5. Search Engine Optimisation (SEO)

Once your website content (text & visual) has been translated by your translation partner, it is important to make sure your website can be found in each language. This is known as multilingual SEO and it is an important part of attracting high-quality organic search traffic, which is what you want. Organic search traffic represents the people who know exactly what they are looking for and land on your website to find it. For an in-depth explanation, we recommend watching our International SEO webinar:

It's all in the research

To make your website searchable in other languages, it's critical that you do your research on the target market. Through this research, you will learn how your target market searches for the product or service you offer. The Google Ads Keyword Planner tool is the most popular way to conduct this research given that Google is the most popular search engine in many regions. However, keep in mind that Google may not be the dominant search engine for your target market (i.e. Baidu for China or Yandex in Russia) and you will need to conduct your research through an appropriate keyword tool to be able to rank on the market's search engine results page (SERPs).

Domain structure 

Domain structure is a vital aspect of your domain authority, and therefore your website traffic rates. The language and target market of your website will impact which international domain structure you opt for, though you have some options to choose from:

Country specific (ccTLDs): example.es/

Subdomains: es.example.com

Subdirectories with gTLDs: example.com/es/

The structure you decide on comes down to personal preference, but there are pros and cons to each that you can find out about here.

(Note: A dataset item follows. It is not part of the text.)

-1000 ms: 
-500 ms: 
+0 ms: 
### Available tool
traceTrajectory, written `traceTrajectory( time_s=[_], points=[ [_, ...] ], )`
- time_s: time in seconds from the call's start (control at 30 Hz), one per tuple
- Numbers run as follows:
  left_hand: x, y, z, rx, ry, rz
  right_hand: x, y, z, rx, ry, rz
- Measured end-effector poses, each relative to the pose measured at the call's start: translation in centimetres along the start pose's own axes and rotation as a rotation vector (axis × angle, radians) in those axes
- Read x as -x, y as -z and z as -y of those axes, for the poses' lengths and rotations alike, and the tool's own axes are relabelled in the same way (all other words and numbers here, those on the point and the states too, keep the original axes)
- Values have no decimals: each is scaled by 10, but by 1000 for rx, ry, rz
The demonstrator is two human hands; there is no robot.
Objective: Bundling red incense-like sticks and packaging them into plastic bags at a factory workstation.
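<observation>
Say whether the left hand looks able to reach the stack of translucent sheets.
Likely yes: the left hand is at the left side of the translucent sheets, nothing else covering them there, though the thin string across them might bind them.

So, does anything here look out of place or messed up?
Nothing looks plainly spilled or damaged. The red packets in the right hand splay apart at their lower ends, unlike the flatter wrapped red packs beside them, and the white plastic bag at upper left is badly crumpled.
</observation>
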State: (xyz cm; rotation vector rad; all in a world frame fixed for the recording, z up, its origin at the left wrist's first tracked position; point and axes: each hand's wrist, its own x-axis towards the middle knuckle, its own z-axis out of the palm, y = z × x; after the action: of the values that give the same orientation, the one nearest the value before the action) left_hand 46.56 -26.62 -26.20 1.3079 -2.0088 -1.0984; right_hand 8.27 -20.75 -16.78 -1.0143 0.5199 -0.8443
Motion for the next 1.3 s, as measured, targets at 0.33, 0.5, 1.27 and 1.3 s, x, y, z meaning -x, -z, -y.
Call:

6. How to set up a language switcher 

Including a language menu on your website is one way to indicate to visitors that your website is available in multiple languages. We suggest locating the language menu in the primary header navigation so that all users can easily find it.

Displaying languages in the native language is typically best practice, as this simple step provides a familiarity that users react positively to. See how it’s displayed on the FIFA website:

language switcher

Alternatively, Microsoftdisplays each language with the appropriate nation before the language. For example, both Canada and Lebanon have differing website versions for English:

language switcher 2


There are some contextual aspects to consider with flag icons. Flags represent nations, not languages. For example, Portuguese is spoken in several countries other than Portugal, such as Brazil, Mozambique, Angola etcetera. There are many languages where this is the same case, so be wary of this if you are considering flag icons. They may incite some confusion.

Whichever way you decide to display your language list, make sure it is the same across each website version for a consistent user experience.


Building a successful multilingual website, and a superior user experience for that matter starts with research and truly understanding your target market. Bringing a team of linguistic experts on board means your website content won't only be translated and localised correctly but will allow your target audience to associate positively with your organisation. With research, trust, and a little patience, your website will be one to delight across all available languages.